SE QUISER
Hoje só vou lhe dizer umas três:
Eu-Te-Amo!
Podia dormir sem essa, mas provocou, aí está!
Se não entendeu, eu posso então desenhar
Se quiser escrevo com letra de forma num papel enfeitado
Se quiser faço uma mímica ou faço um bordado
Se quiser envio por correspondência eletrônica ou por correios com um selo de esperança
Se quiser assino o remetente ou como carta anônima!
Se quiser rabisco na areia, ou modelo em forma de símbolo no barro molhado
Se quiser todos os dias eu planto em sua janela uma rosa encantada
Se quiser escrevo uma nota no jornal da tarde e da madrugada.
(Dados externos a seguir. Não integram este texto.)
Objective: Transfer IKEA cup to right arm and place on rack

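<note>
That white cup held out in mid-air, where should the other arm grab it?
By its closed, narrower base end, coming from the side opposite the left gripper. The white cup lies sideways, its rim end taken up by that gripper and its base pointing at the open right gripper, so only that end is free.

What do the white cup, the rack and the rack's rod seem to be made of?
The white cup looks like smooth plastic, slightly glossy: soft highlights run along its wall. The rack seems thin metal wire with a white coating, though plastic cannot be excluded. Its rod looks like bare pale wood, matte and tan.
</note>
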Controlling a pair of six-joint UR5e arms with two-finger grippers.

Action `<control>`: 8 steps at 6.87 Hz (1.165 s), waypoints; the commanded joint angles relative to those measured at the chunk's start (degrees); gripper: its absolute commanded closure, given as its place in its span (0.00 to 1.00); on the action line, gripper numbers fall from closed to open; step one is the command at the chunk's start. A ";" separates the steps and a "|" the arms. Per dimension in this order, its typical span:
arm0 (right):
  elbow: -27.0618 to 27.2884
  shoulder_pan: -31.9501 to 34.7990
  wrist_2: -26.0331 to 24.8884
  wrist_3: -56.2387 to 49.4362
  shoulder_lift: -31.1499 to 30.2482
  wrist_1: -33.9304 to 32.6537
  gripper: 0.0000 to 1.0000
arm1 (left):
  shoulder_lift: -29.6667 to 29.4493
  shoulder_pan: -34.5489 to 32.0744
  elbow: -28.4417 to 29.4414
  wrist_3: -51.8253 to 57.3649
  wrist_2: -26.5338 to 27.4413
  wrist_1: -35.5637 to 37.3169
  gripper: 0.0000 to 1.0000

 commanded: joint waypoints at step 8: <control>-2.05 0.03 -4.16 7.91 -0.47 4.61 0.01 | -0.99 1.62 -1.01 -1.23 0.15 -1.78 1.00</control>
Se quiser eu canto lá em cima num trio elétrico ou num festival evangélico
Se quiser eu bato no peito bem forte, eu grito e eu berro
Se quiser eu pisco meu olho, eu aceno, eu enceno, eu te declaro
Se quiser eu escondo, eu revelo, eu minto e eu espero
Se quiser eu subo bem alto, não me jogo, mas deixo uma bandeira dizendo “te quero”
Se quiser roubo uma flor do vizinho, te enfeito de lacinhos.
Se quiser eu destravo seu portão, faço na sua vida uma invasão
Se quiser eu falo grego, latim, a língua dos anjos, e o alcorão
Se quiser eu sou um deus, um rei, um servo ou um simples artesão
E se não me quiser… Solteiro em vão! Mas se quiser… Sou teu então!
FORÇA DA NATUREZA
Não sei, mas às vezes acordo com sentimentos que não são meus
Esses dias, eu fui até o espelho, quando de repente, uma pequena nascente
É! Estava em frente ao espelho, me aproximei para ver melhor
Ali estava ela, tão singela e inexpressiva nascente, quase não se via
Mas quando então duvidei dela, foi quando começou a crescer
Foi ganhando força, talvez não fosse uma nascente ali
Talvez a nascente fosse mais longe, mais lá de dentro da gruta
Não sei como… Mas eu comecei a sentir que era mesmo do interior da rocha
Eu já estava quase colado no espelho, de repente ficou embaçado
Não sei… Um pouco nublado, não se via direito… Passei a mão nos olhos
Meu deus! Acho que fiz alguma coisa errada.
Devo ter, por engano, destravado alguma coisa… uma válvula,,,
Começou um riacho, molhava… Eu secava, molhava, eu impedia
Molhava… Tentei fugir, tentei chamar alguém, mas a garganta estava inútil
Por mais que eu forçasse, não dizia nada, só murmurava.
Uma cascata transbordando… Não sabia o que fazer
Senti uma angustia no peito!
Mas o que podia eu fazer, praticamente imobilizado diante do espelho
Foi quando minha mãe entrou no quarto e num espanto ao me ver naquela situação
Veio ao meu encontro com abraço de quem queria me proteger
Mas porque proteger a mim?! Aquilo não era meu!
Sei lá de quem era ou o que era exatamente o invólucro de água que jorrava
Minha mãe com seus abraços parecia ter colocado uma represa
Mas fiquei sem entender, que força era aquela a da natureza.